# Your objective
Look below for the line containing "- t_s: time" and the line containing "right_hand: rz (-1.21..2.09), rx"; repeat exactly those two lines and all lines between them, and nothing else.

# Available data

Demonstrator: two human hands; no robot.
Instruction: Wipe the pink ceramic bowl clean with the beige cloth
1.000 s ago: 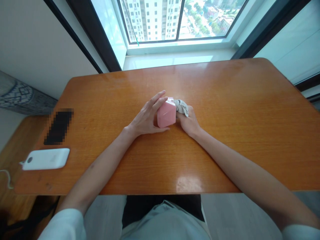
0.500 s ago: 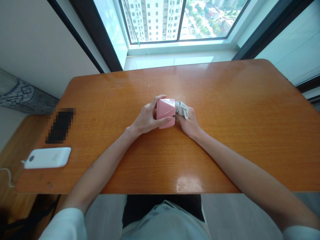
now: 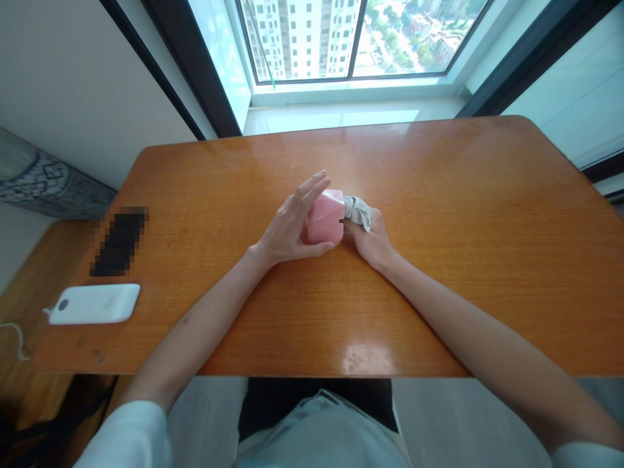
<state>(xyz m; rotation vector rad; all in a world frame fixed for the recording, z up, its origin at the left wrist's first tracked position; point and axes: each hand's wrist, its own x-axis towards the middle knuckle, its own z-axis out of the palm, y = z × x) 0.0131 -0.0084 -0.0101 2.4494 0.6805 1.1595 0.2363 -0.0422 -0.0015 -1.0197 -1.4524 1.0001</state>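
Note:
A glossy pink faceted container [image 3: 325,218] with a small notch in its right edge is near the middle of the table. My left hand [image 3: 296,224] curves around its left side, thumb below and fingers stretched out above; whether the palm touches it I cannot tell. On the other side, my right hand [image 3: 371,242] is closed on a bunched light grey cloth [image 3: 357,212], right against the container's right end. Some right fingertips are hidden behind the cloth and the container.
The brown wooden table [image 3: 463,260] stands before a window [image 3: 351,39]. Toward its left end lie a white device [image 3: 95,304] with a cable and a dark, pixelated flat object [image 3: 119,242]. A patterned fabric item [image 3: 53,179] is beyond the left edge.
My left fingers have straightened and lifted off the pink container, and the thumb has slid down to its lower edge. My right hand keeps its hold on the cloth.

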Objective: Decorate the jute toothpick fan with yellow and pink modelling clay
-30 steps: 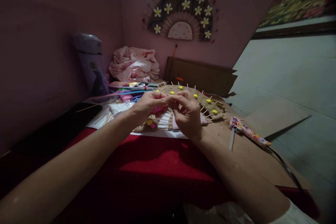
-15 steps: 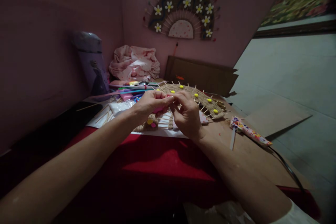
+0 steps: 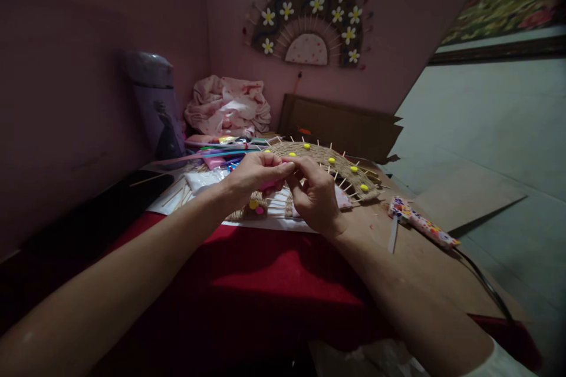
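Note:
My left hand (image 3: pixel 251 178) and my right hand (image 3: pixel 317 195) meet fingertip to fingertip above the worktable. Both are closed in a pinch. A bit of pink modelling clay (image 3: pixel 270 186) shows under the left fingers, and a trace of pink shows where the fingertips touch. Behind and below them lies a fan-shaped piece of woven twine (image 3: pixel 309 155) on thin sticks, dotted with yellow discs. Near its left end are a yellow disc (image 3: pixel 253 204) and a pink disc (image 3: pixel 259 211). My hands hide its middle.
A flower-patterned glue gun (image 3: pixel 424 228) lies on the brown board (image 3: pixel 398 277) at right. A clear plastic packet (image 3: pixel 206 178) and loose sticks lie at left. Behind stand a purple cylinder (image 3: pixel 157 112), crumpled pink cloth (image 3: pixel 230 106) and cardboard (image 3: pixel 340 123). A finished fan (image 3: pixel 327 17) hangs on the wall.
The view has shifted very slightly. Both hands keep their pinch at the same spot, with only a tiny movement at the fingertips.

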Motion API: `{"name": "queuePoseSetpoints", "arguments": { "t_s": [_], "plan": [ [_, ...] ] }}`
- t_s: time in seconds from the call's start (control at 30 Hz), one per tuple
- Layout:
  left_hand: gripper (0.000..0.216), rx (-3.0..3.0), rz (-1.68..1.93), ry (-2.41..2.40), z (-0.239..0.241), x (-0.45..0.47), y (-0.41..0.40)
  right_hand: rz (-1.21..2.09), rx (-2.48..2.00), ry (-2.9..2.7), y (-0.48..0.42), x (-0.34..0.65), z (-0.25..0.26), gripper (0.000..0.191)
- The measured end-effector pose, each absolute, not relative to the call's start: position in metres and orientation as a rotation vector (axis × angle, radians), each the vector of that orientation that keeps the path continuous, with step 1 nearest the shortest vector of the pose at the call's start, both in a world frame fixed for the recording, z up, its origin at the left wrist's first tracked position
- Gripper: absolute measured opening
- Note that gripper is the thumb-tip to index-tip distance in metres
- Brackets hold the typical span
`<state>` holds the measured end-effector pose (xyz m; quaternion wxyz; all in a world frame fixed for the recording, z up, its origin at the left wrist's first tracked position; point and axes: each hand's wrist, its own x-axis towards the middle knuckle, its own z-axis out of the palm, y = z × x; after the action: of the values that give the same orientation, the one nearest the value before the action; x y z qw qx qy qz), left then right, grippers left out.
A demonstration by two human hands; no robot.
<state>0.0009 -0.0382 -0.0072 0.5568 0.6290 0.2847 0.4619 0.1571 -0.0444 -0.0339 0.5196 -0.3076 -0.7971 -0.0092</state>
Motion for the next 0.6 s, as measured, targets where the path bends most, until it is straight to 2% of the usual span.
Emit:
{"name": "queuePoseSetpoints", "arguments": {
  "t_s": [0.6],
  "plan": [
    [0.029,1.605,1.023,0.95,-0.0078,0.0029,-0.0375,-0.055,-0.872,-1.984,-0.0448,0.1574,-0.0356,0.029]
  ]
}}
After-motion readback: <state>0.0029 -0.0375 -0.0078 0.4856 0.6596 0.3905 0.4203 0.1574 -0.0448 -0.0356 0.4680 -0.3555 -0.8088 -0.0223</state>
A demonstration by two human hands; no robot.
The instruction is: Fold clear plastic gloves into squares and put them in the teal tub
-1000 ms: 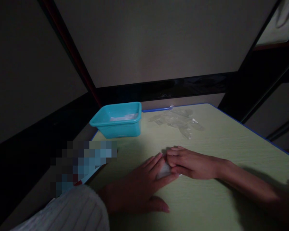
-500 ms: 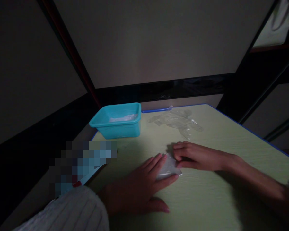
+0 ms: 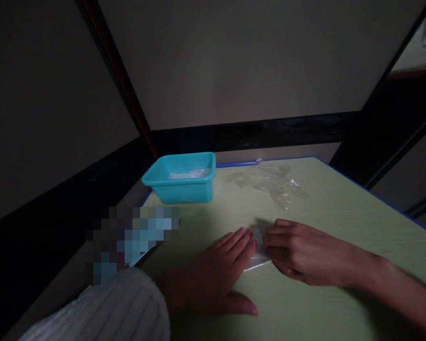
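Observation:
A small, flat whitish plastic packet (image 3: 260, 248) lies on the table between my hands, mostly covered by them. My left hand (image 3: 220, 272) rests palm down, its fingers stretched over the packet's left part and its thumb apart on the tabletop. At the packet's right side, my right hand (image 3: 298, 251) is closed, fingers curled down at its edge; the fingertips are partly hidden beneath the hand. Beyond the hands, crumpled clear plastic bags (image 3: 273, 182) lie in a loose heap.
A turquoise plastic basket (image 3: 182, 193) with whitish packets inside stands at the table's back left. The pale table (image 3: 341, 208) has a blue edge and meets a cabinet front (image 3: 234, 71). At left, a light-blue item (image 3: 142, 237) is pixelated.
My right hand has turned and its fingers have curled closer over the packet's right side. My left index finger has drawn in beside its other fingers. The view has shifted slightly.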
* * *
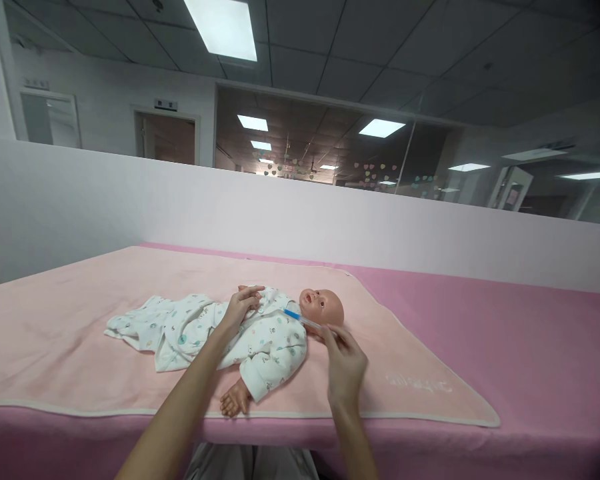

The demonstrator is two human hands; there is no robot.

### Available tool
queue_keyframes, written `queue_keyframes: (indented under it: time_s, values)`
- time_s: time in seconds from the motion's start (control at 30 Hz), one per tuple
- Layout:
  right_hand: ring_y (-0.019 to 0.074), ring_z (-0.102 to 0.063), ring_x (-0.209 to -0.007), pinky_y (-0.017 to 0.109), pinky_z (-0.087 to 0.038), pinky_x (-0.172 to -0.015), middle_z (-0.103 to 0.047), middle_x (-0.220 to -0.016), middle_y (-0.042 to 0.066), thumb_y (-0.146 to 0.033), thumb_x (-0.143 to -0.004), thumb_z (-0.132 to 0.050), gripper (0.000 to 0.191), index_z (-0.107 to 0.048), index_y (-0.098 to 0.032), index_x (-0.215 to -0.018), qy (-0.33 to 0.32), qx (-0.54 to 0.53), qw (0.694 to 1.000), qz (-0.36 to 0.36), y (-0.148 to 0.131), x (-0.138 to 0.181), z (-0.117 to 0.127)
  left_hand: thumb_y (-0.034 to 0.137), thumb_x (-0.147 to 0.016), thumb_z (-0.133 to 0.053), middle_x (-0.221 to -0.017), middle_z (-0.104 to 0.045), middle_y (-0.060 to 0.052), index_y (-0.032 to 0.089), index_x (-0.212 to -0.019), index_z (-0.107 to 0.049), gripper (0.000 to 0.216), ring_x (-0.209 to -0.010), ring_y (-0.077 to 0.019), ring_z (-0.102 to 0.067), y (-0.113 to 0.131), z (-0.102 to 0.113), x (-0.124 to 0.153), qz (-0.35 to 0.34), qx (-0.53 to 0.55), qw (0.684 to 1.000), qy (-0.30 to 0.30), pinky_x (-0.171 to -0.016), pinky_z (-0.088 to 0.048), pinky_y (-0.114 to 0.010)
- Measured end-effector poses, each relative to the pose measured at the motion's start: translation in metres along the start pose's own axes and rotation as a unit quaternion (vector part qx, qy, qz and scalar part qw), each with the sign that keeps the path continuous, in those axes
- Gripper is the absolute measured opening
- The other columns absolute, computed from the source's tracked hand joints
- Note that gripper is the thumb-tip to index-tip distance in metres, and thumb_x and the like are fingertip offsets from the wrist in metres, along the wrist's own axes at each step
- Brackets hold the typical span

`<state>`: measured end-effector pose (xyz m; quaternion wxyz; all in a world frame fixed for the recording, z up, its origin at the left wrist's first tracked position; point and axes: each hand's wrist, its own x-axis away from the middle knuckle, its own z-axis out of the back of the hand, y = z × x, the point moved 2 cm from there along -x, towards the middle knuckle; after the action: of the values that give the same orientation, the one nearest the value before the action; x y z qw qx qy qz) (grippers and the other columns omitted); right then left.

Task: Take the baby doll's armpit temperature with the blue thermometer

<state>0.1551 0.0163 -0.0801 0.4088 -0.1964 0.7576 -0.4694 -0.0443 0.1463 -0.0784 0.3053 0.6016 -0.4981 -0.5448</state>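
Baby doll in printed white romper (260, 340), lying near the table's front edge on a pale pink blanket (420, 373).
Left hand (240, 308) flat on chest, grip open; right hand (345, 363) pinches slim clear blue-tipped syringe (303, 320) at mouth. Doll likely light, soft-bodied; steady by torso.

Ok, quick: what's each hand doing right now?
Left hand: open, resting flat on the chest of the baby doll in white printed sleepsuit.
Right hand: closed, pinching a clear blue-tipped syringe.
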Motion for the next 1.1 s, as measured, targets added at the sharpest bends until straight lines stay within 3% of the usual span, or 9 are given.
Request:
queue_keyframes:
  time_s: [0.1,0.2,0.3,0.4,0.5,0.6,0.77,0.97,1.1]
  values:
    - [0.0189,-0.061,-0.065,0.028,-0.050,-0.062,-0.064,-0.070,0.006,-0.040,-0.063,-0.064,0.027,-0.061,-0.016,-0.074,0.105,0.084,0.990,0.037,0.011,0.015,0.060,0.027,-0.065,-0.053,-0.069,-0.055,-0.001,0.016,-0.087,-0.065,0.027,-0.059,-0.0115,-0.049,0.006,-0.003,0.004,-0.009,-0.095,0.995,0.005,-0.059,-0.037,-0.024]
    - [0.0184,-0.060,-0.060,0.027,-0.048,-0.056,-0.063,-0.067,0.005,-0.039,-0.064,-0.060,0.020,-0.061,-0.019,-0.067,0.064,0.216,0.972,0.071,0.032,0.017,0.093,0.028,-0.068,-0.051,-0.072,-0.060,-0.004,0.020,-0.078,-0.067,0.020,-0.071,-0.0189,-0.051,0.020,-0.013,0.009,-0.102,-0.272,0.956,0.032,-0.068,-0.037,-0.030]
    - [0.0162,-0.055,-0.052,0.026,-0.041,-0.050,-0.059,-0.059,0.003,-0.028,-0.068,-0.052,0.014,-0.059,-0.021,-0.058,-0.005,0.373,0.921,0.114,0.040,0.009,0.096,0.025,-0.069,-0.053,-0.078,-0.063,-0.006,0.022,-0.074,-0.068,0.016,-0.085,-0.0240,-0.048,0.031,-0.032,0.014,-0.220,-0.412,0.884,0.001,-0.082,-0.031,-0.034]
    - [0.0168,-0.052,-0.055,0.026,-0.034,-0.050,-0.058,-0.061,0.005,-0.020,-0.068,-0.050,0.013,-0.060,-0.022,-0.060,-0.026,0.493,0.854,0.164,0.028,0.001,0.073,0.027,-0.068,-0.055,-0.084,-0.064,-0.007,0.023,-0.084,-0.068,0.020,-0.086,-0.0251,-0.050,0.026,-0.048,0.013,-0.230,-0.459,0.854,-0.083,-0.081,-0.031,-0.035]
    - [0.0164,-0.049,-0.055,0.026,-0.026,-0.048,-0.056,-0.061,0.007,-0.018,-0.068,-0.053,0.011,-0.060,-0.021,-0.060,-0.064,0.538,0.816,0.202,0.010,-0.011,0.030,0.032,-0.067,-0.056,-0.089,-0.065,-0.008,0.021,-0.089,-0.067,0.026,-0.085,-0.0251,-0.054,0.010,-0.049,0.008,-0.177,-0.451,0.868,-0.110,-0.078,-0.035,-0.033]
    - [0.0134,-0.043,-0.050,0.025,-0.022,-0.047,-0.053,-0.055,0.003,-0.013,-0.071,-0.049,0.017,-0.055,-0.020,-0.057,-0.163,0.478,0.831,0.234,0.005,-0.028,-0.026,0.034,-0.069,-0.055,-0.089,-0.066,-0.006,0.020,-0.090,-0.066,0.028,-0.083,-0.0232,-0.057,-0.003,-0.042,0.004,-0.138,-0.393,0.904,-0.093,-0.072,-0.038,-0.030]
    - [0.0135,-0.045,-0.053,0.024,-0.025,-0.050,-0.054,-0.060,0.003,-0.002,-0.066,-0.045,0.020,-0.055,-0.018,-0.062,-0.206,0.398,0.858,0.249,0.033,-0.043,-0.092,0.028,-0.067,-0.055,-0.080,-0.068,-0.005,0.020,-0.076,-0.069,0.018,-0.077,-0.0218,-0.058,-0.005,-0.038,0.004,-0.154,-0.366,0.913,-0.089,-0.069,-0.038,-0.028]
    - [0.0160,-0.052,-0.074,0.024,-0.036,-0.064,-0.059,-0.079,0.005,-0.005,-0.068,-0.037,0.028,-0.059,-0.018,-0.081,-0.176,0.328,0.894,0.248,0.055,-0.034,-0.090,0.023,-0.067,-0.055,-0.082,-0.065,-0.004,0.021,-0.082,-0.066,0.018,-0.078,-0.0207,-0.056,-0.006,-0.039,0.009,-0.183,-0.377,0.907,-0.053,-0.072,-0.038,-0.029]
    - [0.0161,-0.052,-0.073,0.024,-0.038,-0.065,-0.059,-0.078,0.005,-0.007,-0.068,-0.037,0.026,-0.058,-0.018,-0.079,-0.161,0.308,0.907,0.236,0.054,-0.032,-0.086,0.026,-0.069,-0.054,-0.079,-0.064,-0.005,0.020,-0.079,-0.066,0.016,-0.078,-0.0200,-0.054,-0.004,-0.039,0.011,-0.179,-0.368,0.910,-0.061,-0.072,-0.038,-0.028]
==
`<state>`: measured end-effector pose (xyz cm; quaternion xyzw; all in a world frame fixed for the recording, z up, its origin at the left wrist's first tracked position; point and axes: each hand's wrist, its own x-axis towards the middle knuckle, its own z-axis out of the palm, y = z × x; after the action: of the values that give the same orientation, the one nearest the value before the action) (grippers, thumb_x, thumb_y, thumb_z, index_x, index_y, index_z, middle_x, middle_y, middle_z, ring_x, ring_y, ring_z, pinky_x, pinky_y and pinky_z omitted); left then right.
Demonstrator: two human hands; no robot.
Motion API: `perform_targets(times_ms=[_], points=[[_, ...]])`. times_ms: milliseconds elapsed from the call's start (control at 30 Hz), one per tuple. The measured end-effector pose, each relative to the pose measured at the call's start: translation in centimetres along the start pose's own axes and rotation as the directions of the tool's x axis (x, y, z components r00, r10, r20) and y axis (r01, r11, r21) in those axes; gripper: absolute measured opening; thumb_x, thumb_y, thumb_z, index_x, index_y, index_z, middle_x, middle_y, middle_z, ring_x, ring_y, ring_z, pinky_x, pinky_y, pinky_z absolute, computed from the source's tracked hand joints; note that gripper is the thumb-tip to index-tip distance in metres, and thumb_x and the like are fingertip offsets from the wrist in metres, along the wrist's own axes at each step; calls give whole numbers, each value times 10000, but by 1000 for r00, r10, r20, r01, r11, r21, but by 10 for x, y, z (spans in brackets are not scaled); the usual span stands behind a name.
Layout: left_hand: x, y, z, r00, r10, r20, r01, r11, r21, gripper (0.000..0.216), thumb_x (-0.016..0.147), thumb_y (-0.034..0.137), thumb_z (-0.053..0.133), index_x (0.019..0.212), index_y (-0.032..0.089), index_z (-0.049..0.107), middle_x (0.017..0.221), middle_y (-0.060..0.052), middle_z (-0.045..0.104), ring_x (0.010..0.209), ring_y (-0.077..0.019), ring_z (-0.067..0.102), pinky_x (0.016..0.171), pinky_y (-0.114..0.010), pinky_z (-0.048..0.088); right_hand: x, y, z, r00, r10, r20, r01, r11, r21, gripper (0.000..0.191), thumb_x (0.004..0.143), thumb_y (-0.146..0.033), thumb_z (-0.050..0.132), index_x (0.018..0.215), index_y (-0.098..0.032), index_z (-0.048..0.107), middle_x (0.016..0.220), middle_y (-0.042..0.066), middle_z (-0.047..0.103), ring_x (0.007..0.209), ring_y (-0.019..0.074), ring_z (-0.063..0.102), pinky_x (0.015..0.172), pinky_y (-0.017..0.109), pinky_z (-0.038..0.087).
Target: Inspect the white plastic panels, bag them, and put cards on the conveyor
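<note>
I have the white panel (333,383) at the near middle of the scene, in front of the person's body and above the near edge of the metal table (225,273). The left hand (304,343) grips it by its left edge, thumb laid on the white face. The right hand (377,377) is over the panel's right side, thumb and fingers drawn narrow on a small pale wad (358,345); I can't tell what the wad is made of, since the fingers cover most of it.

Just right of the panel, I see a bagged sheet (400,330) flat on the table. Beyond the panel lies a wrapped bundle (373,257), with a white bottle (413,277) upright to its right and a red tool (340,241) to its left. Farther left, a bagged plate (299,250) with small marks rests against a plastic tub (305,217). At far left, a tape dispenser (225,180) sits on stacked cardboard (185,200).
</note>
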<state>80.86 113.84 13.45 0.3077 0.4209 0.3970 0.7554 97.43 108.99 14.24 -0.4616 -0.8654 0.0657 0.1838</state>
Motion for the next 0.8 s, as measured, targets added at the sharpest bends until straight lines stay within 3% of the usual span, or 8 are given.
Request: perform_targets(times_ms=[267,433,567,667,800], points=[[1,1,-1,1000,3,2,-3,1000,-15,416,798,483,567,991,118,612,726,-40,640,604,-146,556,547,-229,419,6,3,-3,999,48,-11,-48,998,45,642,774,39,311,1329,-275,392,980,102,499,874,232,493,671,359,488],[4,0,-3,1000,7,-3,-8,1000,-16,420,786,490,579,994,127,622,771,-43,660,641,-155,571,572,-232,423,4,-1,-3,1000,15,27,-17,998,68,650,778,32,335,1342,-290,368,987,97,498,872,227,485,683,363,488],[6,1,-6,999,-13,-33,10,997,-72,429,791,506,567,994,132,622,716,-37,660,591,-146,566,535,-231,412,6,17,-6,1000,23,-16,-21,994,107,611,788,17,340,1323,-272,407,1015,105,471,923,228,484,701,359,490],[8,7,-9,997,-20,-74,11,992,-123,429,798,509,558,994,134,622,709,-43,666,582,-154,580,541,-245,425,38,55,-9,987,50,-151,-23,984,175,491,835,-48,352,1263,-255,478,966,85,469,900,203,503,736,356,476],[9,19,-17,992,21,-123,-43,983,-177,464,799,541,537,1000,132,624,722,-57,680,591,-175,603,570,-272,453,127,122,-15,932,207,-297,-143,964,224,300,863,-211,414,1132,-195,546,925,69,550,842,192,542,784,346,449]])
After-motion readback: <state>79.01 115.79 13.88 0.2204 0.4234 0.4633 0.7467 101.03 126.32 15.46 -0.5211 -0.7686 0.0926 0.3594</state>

# Solution
- t_s: time in seconds from the call's start (control at 30 Hz), one per tuple
- Layout:
  left_hand: gripper (0.000..0.216), rx (-3.0..3.0), rz (-1.68..1.93), ry (-2.41..2.40), z (-0.239..0.241), x (-0.45..0.47), y (-0.41..0.40)
  right_hand: rz (-1.21..2.09), rx (-2.48..2.00), ry (-2.9..2.7), y (-0.48..0.42), x (-0.34..0.65), z (-0.25..0.26), gripper (0.000..0.191)

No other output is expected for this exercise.